[<prev] [next>] [<thread-prev] [thread-next>] [day] [month] [year] [list]
Message-ID: <CAKfTPtCzz9qTRWkDqQzHyguy=pqnasXVy5smd=PeOqYTdtx1FQ@mail.gmail.com>
Date: Fri, 20 Dec 2024 16:05:29 +0100
From: Vincent Guittot <vincent.guittot@...aro.org>
To: Dietmar Eggemann <dietmar.eggemann@....com>
Cc: Pierre Gondois <pierre.gondois@....com>, linux-kernel@...r.kernel.org,
Chritian Loehle <christian.loehle@....com>, Hongyan Xia <hongyan.xia2@....com>,
Ingo Molnar <mingo@...hat.com>, Peter Zijlstra <peterz@...radead.org>,
Juri Lelli <juri.lelli@...hat.com>, Steven Rostedt <rostedt@...dmis.org>,
Ben Segall <bsegall@...gle.com>, Mel Gorman <mgorman@...e.de>,
Valentin Schneider <vschneid@...hat.com>
Subject: Re: [PATCH] sched/fair: Decrease util_est in presence of idle time
On Fri, 20 Dec 2024 at 15:48, Dietmar Eggemann <dietmar.eggemann@....com> wrote:
>
> On 20/12/2024 08:47, Vincent Guittot wrote:
> > On Thu, 19 Dec 2024 at 18:53, Vincent Guittot
> > <vincent.guittot@...aro.org> wrote:
> >>
> >> On Thu, 19 Dec 2024 at 10:12, Pierre Gondois <pierre.gondois@....com> wrote:
> >>>
> >>> util_est signal does not decay if the task utilization is lower
> >>> than its runnable signal by a value of 10. This was done to keep
> >>
> >> The value of 10 is the UTIL_EST_MARGIN that is used to know if it's
> >> worth updating util_est
> Might be that UTIL_EST_MARGIN is just too small for this usecase? Maybe
> the mechanism is too sensitive?
The default config is to follow util_est update
>
> It triggers already when running 10 5% tasks on a Juno-r0 (446 1024 1024
> 446 446 446) in cases 2 tasks are scheduled on the same little CPU:
>
> ...
> task_n7-7-2623 [003] nr_queued=2 dequeued=17 rbl=40
> task_n9-9-2625 [003] nr_queued=2 dequeued=13 rbl=29
> task_n9-9-2625 [004] nr_queued=2 dequeued=23 rbl=55
> task_n9-9-2625 [004] nr_queued=2 dequeued=22 rbl=53
> ...
>
> I'm not sure if the original case (Speedometer on Pix6 ?) which lead to
> this implementation was tested with perf/energy numbers back then?
>
> >>> the util_est signal high in case a task shares a rq with another
> >>> task and doesn't obtain a desired running time.
> >>>
> >>> However, tasks sharing a rq obtain the running time they desire
> >>> provided that the rq has some idle time. Indeed, either:
> >>> - a CPU is always running. The utilization signal of tasks reflects
> >>> the running time they obtained. This running time depends on the
> >>> niceness of the tasks. A decreasing utilization signal doesn't
> >>> reflect a decrease of the task activity and the util_est signal
> >>> should not be decayed in this case.

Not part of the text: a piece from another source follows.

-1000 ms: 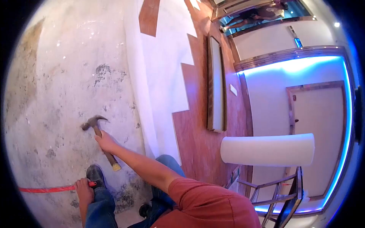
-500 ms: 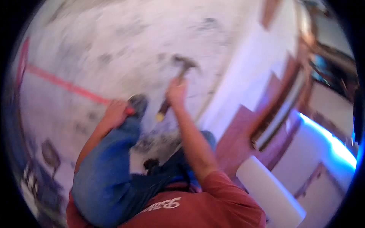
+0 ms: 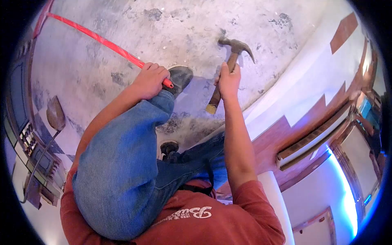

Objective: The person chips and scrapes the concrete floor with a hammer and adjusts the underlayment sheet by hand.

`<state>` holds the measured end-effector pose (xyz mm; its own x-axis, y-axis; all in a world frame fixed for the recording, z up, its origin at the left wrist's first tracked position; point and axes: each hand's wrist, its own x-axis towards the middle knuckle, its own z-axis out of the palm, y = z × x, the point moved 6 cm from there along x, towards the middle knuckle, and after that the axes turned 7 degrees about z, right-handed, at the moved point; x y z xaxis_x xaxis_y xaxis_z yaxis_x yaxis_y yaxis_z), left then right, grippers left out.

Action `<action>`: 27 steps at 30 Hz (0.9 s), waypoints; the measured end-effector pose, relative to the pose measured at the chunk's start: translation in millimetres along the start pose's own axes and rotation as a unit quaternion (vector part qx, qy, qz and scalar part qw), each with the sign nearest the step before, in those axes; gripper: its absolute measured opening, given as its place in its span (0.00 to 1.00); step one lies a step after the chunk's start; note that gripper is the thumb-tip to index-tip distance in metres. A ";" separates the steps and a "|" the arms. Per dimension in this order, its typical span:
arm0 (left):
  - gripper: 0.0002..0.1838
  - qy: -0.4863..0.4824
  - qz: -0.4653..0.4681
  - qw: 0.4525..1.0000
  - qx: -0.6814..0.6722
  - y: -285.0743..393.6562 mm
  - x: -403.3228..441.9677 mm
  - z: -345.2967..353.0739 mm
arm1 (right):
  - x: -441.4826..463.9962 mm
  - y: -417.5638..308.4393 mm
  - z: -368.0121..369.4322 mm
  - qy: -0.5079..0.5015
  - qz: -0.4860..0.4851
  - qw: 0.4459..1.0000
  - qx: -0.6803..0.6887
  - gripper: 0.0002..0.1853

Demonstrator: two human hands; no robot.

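My right hand [image 3: 229, 81] is closed round the wooden handle of a claw hammer [image 3: 233, 61], whose metal head is just above the rough grey floor. Closed around the end of a long red pole or handle [image 3: 98, 38] is my left hand [image 3: 153, 79], beside my dark shoe [image 3: 180, 77]. The pole runs to the upper left, and its red tip sticks out past my fingers. My bent leg in blue jeans [image 3: 118, 163] fills the lower left.
White sheeting [image 3: 302, 85] borders wooden flooring [image 3: 281, 134] on the right, with a framed panel [image 3: 314, 136] on it. A white roll [image 3: 277, 196] stands near my right sleeve. A shovel [image 3: 55, 114] is at the left. Part of another person [image 3: 366, 124] shows at the far right.
The view has swung left, bringing the shovel and more of the red pole into sight. Both hands keep their holds, on the hammer and on the pole.
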<state>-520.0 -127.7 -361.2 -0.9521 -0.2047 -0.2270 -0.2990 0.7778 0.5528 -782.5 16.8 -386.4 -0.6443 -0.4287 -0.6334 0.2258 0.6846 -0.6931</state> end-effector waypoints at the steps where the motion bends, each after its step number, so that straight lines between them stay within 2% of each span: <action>1: 0.15 -0.008 -0.003 1.000 0.002 0.6 0.6 0.8 | -6.6 -4.6 -1.4 0.014 0.010 0.998 0.068 0.12; 2: 0.15 -0.016 -0.006 1.000 0.002 3.2 0.1 0.5 | -15.1 -12.2 3.8 0.014 0.014 0.998 0.066 0.12; 4: 0.14 -0.025 -0.013 1.000 -0.004 6.0 1.2 -0.3 | -23.9 -18.3 5.8 0.097 0.035 0.984 0.148 0.15; 5: 0.12 -0.033 -0.018 0.999 -0.009 5.6 1.3 -0.6 | -14.3 -6.0 7.5 0.096 0.035 0.984 0.149 0.15; 7: 0.12 -0.034 -0.019 0.999 -0.003 5.6 1.5 -4.3 | 10.5 20.7 16.6 0.036 -0.024 0.994 -0.103 0.15; 8: 0.12 -0.033 -0.017 0.999 0.003 5.1 2.6 -6.2 | 5.4 8.6 11.7 0.038 -0.024 0.994 -0.103 0.15; 10: 0.12 -0.028 -0.016 0.999 0.007 1.9 3.2 -2.7 | -5.7 -19.1 5.8 0.003 0.036 0.999 -0.023 0.14; 11: 0.12 -0.027 -0.015 0.999 0.007 4.4 1.3 -1.8 | -6.8 -23.3 4.0 0.040 0.001 0.999 0.029 0.14; 12: 0.12 -0.028 -0.015 0.999 0.005 6.5 -0.4 -1.3 | -9.5 -22.8 6.8 0.040 0.003 0.999 0.027 0.14; 14: 0.12 -0.028 -0.015 1.000 0.002 3.7 1.1 -1.7 | -8.5 -20.9 4.4 0.135 0.022 0.982 0.132 0.13; 16: 0.13 -0.020 -0.009 1.000 0.002 1.9 1.4 0.6 | 8.1 -5.8 4.5 0.138 0.046 0.981 0.131 0.13; 17: 0.15 -0.014 -0.001 1.000 0.003 1.6 1.1 -0.5 | 29.6 9.5 -1.1 0.106 -0.004 0.994 0.037 0.13; 18: 0.15 -0.013 0.003 1.000 0.006 1.8 0.8 -2.6 | 27.2 -16.3 2.0 0.075 -0.056 0.994 -0.057 0.13; 19: 0.15 -0.012 0.000 1.000 -0.003 1.8 0.6 -2.4 | 21.3 -20.8 -7.7 0.026 0.033 0.999 0.002 0.15; 20: 0.14 -0.013 -0.004 1.000 -0.014 2.3 0.2 -1.7 | 25.5 -17.6 -5.3 0.026 0.032 0.999 0.002 0.15; 22: 0.13 -0.019 -0.008 1.000 0.000 5.9 -0.4 -2.8 | 24.7 -13.4 -13.1 0.137 -0.055 0.988 0.046 0.15; 23: 0.12 -0.022 -0.013 0.999 0.023 3.9 1.6 -5.0 | 1.3 -41.3 -4.1 0.125 0.039 0.984 0.120 0.16; 24: 0.12 -0.018 -0.014 0.999 0.026 1.2 3.4 -5.5 | 7.1 -41.0 -1.5 0.122 0.035 0.984 0.122 0.16; 26: 0.12 -0.031 -0.017 0.999 0.008 3.1 2.6 -2.7 | 18.2 -39.2 8.8 0.065 -0.042 0.993 -0.091 0.15; 27: 0.12 -0.032 -0.014 0.999 0.009 5.2 1.0 -3.5 | 28.2 -37.1 10.2 0.004 -0.029 0.996 -0.085 0.15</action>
<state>-522.7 -126.0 -355.8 -0.9371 -0.1893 -0.2932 -0.3241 0.7834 0.5303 -801.6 -26.7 -382.1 -0.6580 -0.4671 -0.5906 0.0614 0.7484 -0.6604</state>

> >>> - a CPU is not always running (i.e. there is some idle time). Tasks
> >>> might be waiting to run, increasing their runnable signal, but
> >>> eventually run to completion. A decreasing utilization signal
> >>> does reflect a decrease of the task activity and the util_est
> >>> signal should be decayed in this case.
> >>
> >> This is not always true
> >> Run a task 40ms with a period of 100ms alone on the biggest cpu at max
> >> compute capacity. its util_avg is up to 674 at dequeue as well as its
> >> util_est
> >> Then start a 2nd task with the exact same behavior on the same cpu.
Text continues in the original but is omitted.